## Exercise data:
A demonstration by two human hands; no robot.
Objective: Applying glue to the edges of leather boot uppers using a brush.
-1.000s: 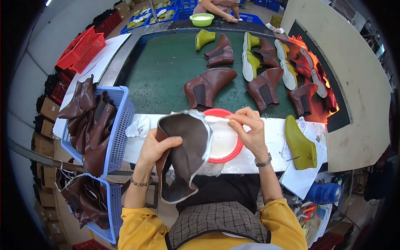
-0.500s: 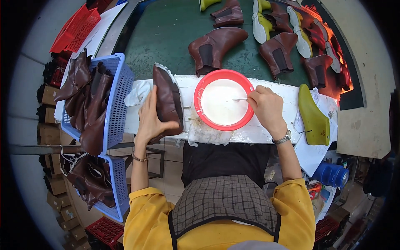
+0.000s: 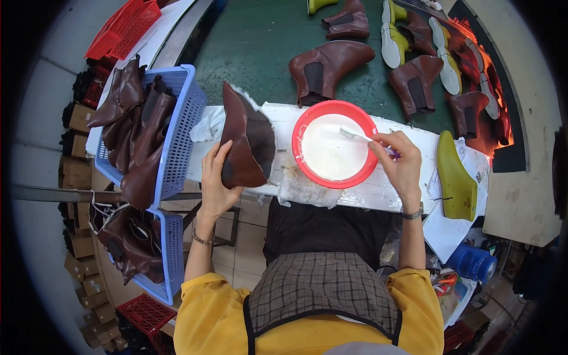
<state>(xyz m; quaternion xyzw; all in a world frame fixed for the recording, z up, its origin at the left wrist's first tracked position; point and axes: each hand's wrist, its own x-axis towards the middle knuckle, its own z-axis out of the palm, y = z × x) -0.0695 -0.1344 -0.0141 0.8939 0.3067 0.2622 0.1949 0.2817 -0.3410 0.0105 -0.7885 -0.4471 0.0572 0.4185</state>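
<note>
My left hand [image 3: 218, 186] grips a brown leather boot upper [image 3: 238, 133], its dark elastic panel facing right and a whitish edge along its top. In my right hand [image 3: 403, 170] is a toothbrush [image 3: 356, 135], held by its handle between thumb and fingers. Its bristled head is in view over the red bowl [image 3: 300, 157], above the thick white liquid [image 3: 328, 155] inside. A stained white cloth [image 3: 302, 190] lies under the bowl's near left side. Left of the boot upper, a crumpled white cloth [image 3: 208, 125] rests on the white board [image 3: 387, 198].
Blue baskets [image 3: 188, 89] of brown boot uppers stand at the left. Several brown boots [image 3: 331, 62] and yellow-green lasts lie on the green belt [image 3: 254, 47], some near an orange glow at right. One yellow-green last [image 3: 457, 180] sits beyond my right hand.
The toothbrush has risen, so its head now shows above the liquid. My left hand has turned the boot upper and shifted its grip lower. The whole view has shifted slightly.
</note>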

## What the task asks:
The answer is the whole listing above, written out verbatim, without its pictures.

## Solution for this task:
A demonstration by two human hands; no robot.
Objective: Applying glue to the edges of leather boot uppers using a brush.
-1.000s: 
-0.500s: 
+0.000s: 
<state>(xyz m; quaternion xyzw; all in a world frame fixed for the recording, z up, its origin at the left wrist's first tracked position; point and axes: each hand's wrist, its own x-axis towards the middle knuckle, its own z-axis out of the palm, y = z × x) -0.0695 -0.1344 -0.0141 0.8939 0.3067 0.2622 0.1949 0.2817 -0.3410 0.0105 -0.7885 -0.4471 0.0572 0.4185</state>
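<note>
My left hand [image 3: 218, 186] grips a brown leather boot upper [image 3: 238, 133], its dark elastic panel facing right and a whitish edge along its top. In my right hand [image 3: 403, 170] is a toothbrush [image 3: 356, 135], held by its handle between thumb and fingers. Its bristled head is in view over the red bowl [image 3: 300, 157], above the thick white liquid [image 3: 328, 155] inside. A stained white cloth [image 3: 302, 190] lies under the bowl's near left side. Left of the boot upper, a crumpled white cloth [image 3: 208, 125] rests on the white board [image 3: 387, 198].
Blue baskets [image 3: 188, 89] of brown boot uppers stand at the left. Several brown boots [image 3: 331, 62] and yellow-green lasts lie on the green belt [image 3: 254, 47], some near an orange glow at right. One yellow-green last [image 3: 457, 180] sits beyond my right hand.
The toothbrush has risen, so its head now shows above the liquid. My left hand has turned the boot upper and shifted its grip lower. The whole view has shifted slightly.
</note>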

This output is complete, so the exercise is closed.